Re: [MMUSIC] draft-gellens-negotiating-human-language-02

On 3/11/13 5:44 PM, Gunnar Hellstrom wrote:
> Before this discussion got its home in mmusic, we discussed quite 
> similar topics as you, Dale brought up now.
>
> It was about what was needed to be expressed by the parameters and if 
> SDP or SIP was the right place. And in the case of SIP, if RFC 3840 / 
> 3841 could be a suitable mechanism for routing and decisions on the 
> parameters.
>
I agree more discussion is needed on this. There seems to be two 
problems considered in the draft:
1) Routing of a request to an answerer that has the language 
capabilities the caller desires.
2) Negotiation of the language properties to use on a per-stream basis 
once the call has been routed to a particular answerer.

Problem 1 seems to fall in the RFC 3840/3841 space, whereas problem 2 is 
more of an SDP issue.

-- Flemming

> Here is part of that discussion that we need to capture.
>
>
> I see some complication that might be needed in order to reflect 
> reality. At least they should be discussed.
>
> And I am also seeing some different ways to specify it.
>
> The complications to discuss are:
>
> *1. Level of preference.*
>
> There may be a need for specifying levels of preference for 
> languages.  I might strongly prefer to talk English, but have some 
> useful capability in French. I want to display that preference and 
> that capability with that difference, so that I get English whenever 
> possible, but get the call connected even if English is not available 
> at all but French is.
>
> I would assume that two levels are sufficient, but that can be 
> discussed:  Preferred and capable.
>>
>> The draft already proposes that languages be listed in order of 
>> preference, which should handle the example you mention: you list 
>> English first and French second.  The called party selects English if 
>> it is capable and falls back to French if English is not and French 
>> is.  This seems much simpler and is a common way of handling 
>> situations where there is a preference.  It would be good to keep the 
>> mechanism as simple as possible.
>> Yes, I am afraid of complicating this beyond the point when users do 
>> not manage to get their settings right.

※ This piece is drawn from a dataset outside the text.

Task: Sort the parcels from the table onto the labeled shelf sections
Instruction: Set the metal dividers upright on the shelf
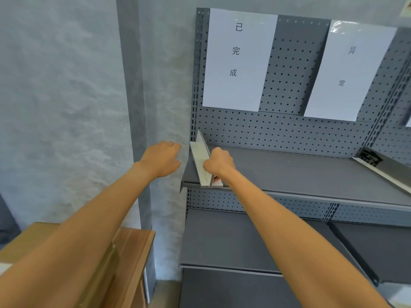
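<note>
Two thin white parcels (203, 162) stand on edge at the far left end of the upper grey shelf (300, 174), below the white paper label with three characters (239, 56). My right hand (219, 162) is closed on the right side of these parcels, and a fingertip shows under their near end. My left hand (163, 157) hovers just left of the shelf's end with its fingers loosely curled, holding nothing. A second paper label (350, 70) hangs to the right on the pegboard back.
A wooden table (133, 245) sits at the lower left, with a brown cardboard parcel (15, 243) under my left forearm. A lower grey shelf (233, 238) lies beneath. A grey box (387, 167) lies at the right end of the upper shelf. A grey wall is on the left.
</note>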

>> Still, I do not think that the order is sufficient as level of 
>> preference indicator. You may want to indicate capability for one 
>> modality but preference for another. ( as my example, capability for 
>> ASL, but preference for talking and reading )
>
> If you have a capability for ASL but preference for talking and 
> reading, you could initially offer two media streams: a voice with 
> English and a text with English.  If accepted, you have your preferred 
> communications.  If those are rejected you could then offer video with 
> ASL.  Would that handle the case?
> No, video is still very valuable for judging the emergency case. Or 
> seeing a friend. So, if you support it you want to offer it. But the 
> decision on languages and modalities may end up in video being not 
> important for language communication.
>
>
>>
>>
>>>>> *2. Directionality*
>>>>> There is a need for a direction of the language preference. 

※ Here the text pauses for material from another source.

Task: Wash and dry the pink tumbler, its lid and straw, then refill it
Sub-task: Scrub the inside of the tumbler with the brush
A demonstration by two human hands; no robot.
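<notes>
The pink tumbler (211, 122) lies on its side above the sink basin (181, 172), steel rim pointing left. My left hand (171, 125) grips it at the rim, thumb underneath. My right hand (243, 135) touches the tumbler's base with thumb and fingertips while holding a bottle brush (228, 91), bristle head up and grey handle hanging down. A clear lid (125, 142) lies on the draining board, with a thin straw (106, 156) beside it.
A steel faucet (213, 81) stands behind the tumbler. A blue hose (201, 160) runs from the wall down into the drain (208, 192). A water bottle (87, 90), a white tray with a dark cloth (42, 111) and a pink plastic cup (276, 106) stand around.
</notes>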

>>>>> "Transmit, receive or both". or   "Produce, perceive or both". 
>>>>> That is easy to understand for the relay service examples.
>>>>> A hard-of-hearing user may declare:
>>>>>
>>>>> Text, capable, produce, English
>>>>> Text, prefer, perceive, English
>>>>> Audio, prefer, produce, English
>>>>> Audio, capable, perceive, English    ( tricky, a typical 
>>>>> hard-of-hearing user may have benefit of receiving audio, while it 
>>>>> is not usable enough for reliable perception. I do not want to see 
>>>>> this eternally complex, but I see a need for refined expressions here)

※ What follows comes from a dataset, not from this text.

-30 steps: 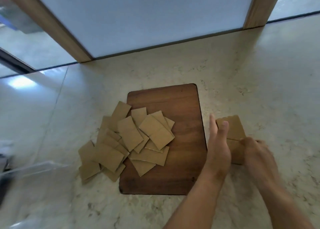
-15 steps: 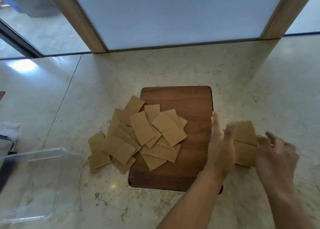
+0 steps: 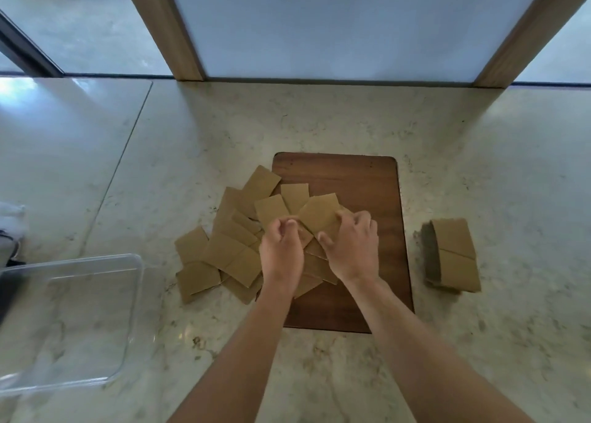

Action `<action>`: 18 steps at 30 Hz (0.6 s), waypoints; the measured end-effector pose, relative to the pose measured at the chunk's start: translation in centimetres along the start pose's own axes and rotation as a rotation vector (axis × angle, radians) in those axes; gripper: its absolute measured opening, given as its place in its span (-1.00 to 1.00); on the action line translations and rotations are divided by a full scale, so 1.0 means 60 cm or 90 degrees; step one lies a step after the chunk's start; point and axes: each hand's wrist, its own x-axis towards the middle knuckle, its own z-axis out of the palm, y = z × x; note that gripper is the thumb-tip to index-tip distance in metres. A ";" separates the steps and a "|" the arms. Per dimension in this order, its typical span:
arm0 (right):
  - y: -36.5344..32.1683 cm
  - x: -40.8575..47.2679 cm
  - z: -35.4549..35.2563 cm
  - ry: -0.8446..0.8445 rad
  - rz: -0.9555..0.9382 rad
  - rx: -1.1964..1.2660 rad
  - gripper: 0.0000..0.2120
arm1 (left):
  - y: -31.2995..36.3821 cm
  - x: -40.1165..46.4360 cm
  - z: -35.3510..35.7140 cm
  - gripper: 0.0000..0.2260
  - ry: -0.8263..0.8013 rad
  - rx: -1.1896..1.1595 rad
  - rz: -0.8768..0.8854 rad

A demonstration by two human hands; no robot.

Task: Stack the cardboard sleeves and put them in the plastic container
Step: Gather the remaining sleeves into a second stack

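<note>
Two bare forearms are extended from the near edge over a pale marble counter (image 3: 319, 122). One clear plastic container (image 3: 126, 323) is seen at the near left, lying on the counter and well apart from the cardboard. Beyond the forearms, the left hand (image 3: 281, 250) is held with its fingers curled, and a flat cardboard sleeve (image 3: 271, 210) appears to be pinched at its near edge. The right hand (image 3: 351, 246) is curled round another sleeve (image 3: 321, 213), which is gripped between thumb and fingers and tilted up from the pile. One loose pile of cardboard sleeves (image 3: 230, 250) is spread under both hands, partly on one dark wooden cutting board (image 3: 367, 192) and partly on the counter to its left; roughly a dozen pieces can be made out, though an exact count cannot be given because of the overlaps. One squared stack of sleeves (image 3: 454, 253) is set on the counter just right of the board. Two slanted wooden posts (image 3: 163, 29) are seen farthest off, with a pale panel between them
</note>
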 end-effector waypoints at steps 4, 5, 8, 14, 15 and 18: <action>-0.007 0.006 0.000 0.025 0.083 0.001 -0.44 | -0.005 0.018 -0.035 -0.79 -0.026 -0.018 -0.034; -0.005 0.008 -0.004 0.024 0.106 0.022 -0.47 | -0.005 0.020 -0.041 -0.79 -0.033 -0.019 -0.037; 0.002 0.015 -0.022 0.032 0.178 0.137 -0.66 | 0.001 0.021 -0.056 -0.79 -0.070 -0.019 -0.043; -0.021 -0.023 -0.051 -0.040 0.290 0.581 -0.90 | 0.035 0.017 -0.048 -0.63 -0.249 -0.042 -0.136; -0.027 -0.035 -0.046 -0.088 0.266 0.592 -0.87 | 0.039 0.014 -0.047 -0.65 -0.281 -0.119 -0.184; -0.023 -0.046 -0.026 -0.086 0.224 0.437 -0.75 | 0.042 0.020 -0.052 -0.75 -0.287 -0.368 -0.289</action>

>>>>> video, capable, both, ASL
>>>>>
>>>>> This should be understood as that the user prefers to speak and 
>>>>> get text back, and has benefit of getting voice in parallel with 
>>>>> text.  ASL signing can be an alternative if the other party has 
>>>>> corresponding capability or preference.
>>>>>
>>>>
>>>> The draft does support this (and even mentions some of these 
>>>> specific uses) because it proposes an SDP media attribute, and 
>>>> media can be specified to be send, receive, or both.
>>> No, that is not the same. You want the media to flow, but by the 
>>> parameter you want to indicate your preference for how to use it.  
>>> You do not want to turn off incoming audio just because you prefer 
>>> to talk but read text.
>>
>> Yes, I see, thanks for the clarification.  Does this need to be part 
>> of the session setup?  If you establish all media streams that you 
>> wish to use, can you then just use them as you prefer?  I will 
>> consult with the NENA accessibility committee on this.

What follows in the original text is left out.